| YOUR ASSIGNMENT |
As an exercise, transcribe the data below in full and exactly, omitting pictures.

[[ SOURCE DATA, beginning ]]

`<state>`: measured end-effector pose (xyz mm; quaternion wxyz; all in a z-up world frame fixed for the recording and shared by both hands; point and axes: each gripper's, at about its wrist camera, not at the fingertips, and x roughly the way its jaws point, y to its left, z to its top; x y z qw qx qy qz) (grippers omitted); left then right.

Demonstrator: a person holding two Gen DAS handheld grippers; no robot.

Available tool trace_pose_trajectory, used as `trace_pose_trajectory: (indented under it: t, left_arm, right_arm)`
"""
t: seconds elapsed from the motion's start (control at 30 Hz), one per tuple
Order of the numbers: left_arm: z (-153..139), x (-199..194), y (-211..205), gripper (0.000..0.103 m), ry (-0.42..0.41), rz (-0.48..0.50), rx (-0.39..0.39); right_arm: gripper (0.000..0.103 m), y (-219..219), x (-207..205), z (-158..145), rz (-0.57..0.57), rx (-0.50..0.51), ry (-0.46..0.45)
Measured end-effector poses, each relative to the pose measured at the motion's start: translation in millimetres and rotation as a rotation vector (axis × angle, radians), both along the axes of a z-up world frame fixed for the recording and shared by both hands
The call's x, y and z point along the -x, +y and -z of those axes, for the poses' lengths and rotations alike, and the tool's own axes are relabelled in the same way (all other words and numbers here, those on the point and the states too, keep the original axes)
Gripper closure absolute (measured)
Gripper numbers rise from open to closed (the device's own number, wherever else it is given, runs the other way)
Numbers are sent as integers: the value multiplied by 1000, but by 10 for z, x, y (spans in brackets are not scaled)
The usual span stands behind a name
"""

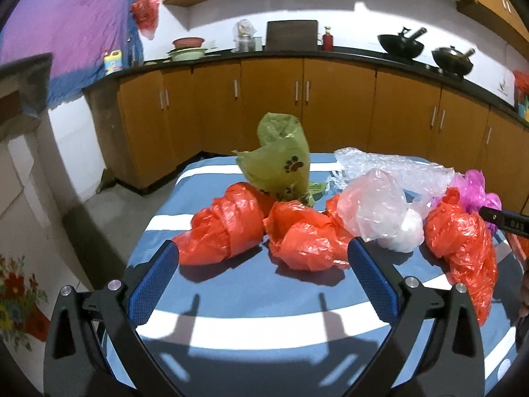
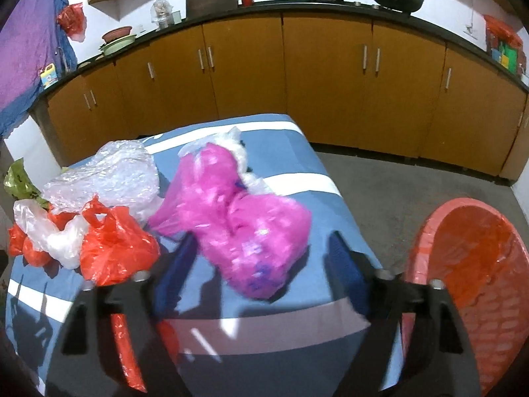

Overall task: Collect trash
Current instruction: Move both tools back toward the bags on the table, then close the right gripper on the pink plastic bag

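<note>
Over striped table (image 1: 264, 330), left jaws wide, right jaws around pink bag (image 2: 244, 228).

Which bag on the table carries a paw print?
The green bag, standing upright behind the red bags; no other bag is green or printed.

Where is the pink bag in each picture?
Left wrist view: the pink bag peeks in at the far right edge, behind a red bag.
Right wrist view: the pink bag fills the middle of the table, just ahead of the right hand-held gripper.
Shared landmark: the crinkly clear plastic lies just left of the pink bag in both.
</note>
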<state>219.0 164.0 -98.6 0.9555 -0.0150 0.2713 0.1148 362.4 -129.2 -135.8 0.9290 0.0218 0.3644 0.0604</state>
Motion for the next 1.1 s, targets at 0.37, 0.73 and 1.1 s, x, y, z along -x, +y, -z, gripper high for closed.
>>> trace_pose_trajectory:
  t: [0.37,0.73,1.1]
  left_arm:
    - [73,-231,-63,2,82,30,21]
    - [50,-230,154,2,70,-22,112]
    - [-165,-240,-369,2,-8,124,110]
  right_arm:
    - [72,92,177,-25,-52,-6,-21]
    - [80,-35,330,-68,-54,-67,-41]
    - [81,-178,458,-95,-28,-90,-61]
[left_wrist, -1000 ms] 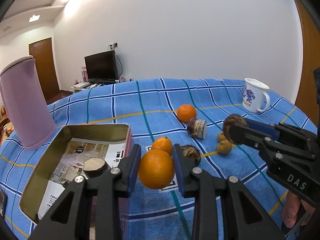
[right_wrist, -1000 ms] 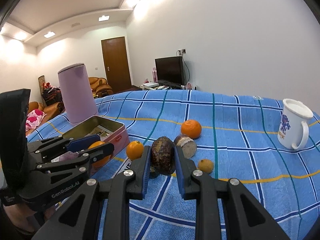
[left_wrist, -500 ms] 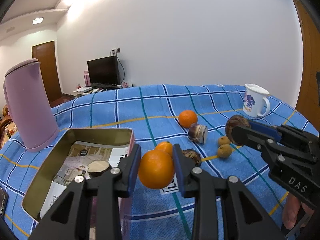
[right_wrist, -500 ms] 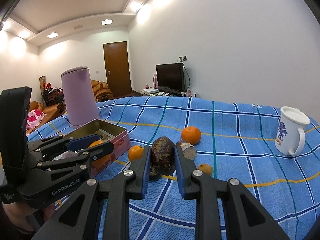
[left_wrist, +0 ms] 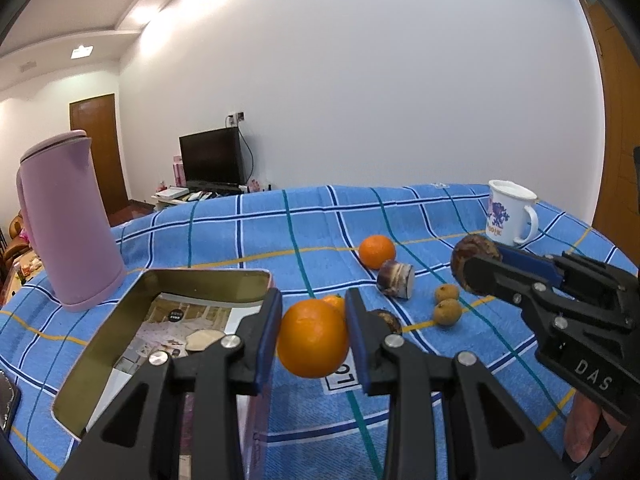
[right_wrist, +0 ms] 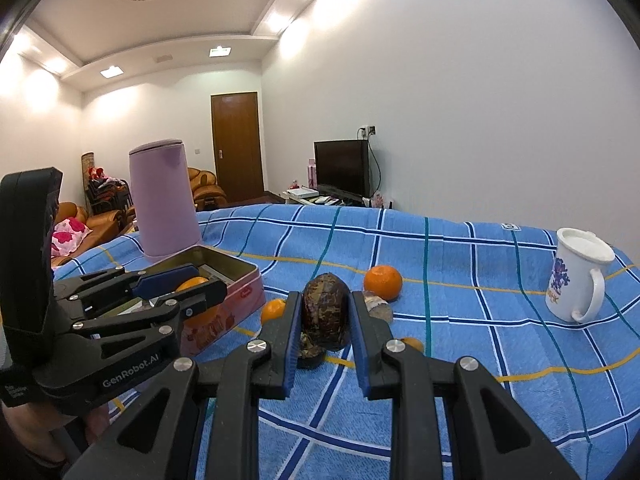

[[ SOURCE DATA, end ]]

| RESPONSE |
`<state>`: measured end-effector pose (xyz mm; quaternion wxyz; all in a z-up world frame fixed for the recording and shared by both hands; point and axes: each gripper's, at about its wrist camera, not at the fingertips, and x roughly the way its jaws point, y to its left, z to its top; x y z qw qx qy qz) (grippers omitted); left then right.

Demonstrator: a person holding two Gen DAS handheld grippers; no robot.

Available tool trace_pose_trajectory, used as `trace_pose_trajectory: (indented under it: t, left_arm, right_arm)`
"""
t: seconds elapsed from the motion's start (control at 30 Hz), one per tuple
Order of the numbers: left_arm: z (-153..139), x (-199..194), y (-211..205), gripper (0.000..0.103 m), ry (-0.42..0.41), rz (-0.48..0.50), rx (-0.39..0.39); right_arm: gripper (0.000..0.103 m), y (-219..219), x (-207..205), z (-158..145), rz (-0.57..0.57), rx (-0.50..0.51), ry (-0.46..0.45)
Measured end-effector poses, each relative to the pose measured at the motion's start: translation in millimetres and rotation as a rotation vector (axis × angle, radians), both along the axes of a z-up world frame fixed for the recording and shared by both hands
The call's x, y and z point along the -x, +y and -z of those axes, for the poses' lengths and rotations alike, and the tool's own axes are relabelled in the same way (all other words and numbers here, those on the point and the states too, keep the original axes)
Gripper closure absolute (measured)
Gripper numbers rise from open to closed (the device's own number, wherever else it is given, runs the other way)
Numbers are sent as integers: the value multiplied by 1000, but by 10 for z, x, y (spans in brackets are not scaled)
The usual span stands behind a name
"""


Overall task: Collect trash
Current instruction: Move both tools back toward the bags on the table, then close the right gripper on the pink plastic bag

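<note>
Over striped table (image 1: 264, 330), left jaws wide, right jaws around pink bag (image 2: 244, 228).

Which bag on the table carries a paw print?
The green bag, standing upright behind the red bags; no other bag is green or printed.

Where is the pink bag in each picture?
Left wrist view: the pink bag peeks in at the far right edge, behind a red bag.
Right wrist view: the pink bag fills the middle of the table, just ahead of the right hand-held gripper.
Shared landmark: the crinkly clear plastic lies just left of the pink bag in both.
</note>
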<state>219.0 164.0 -98.6 0.9555 -0.0150 0.2713 0.1148 362.4 -129.2 -135.8 0.9290 0.0218 0.3644 0.0604</state>
Motion for the next 1.1 s, targets at 0.37, 0.73 and 1.1 s, x, y, z along -x, +y, -z, gripper high for closed.
>>> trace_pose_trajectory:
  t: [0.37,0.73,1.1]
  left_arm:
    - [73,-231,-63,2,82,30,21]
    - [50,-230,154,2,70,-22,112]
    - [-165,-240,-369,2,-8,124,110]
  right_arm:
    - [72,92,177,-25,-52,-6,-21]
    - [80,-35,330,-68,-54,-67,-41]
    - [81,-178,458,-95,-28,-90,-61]
[left_wrist, -1000 ms] 
[right_wrist, -1000 ms] 
[left_wrist, -500 ms] 
[right_wrist, -500 ms] 
[left_wrist, +0 ms] 
[right_wrist, +0 ms] 

The response has been given in full.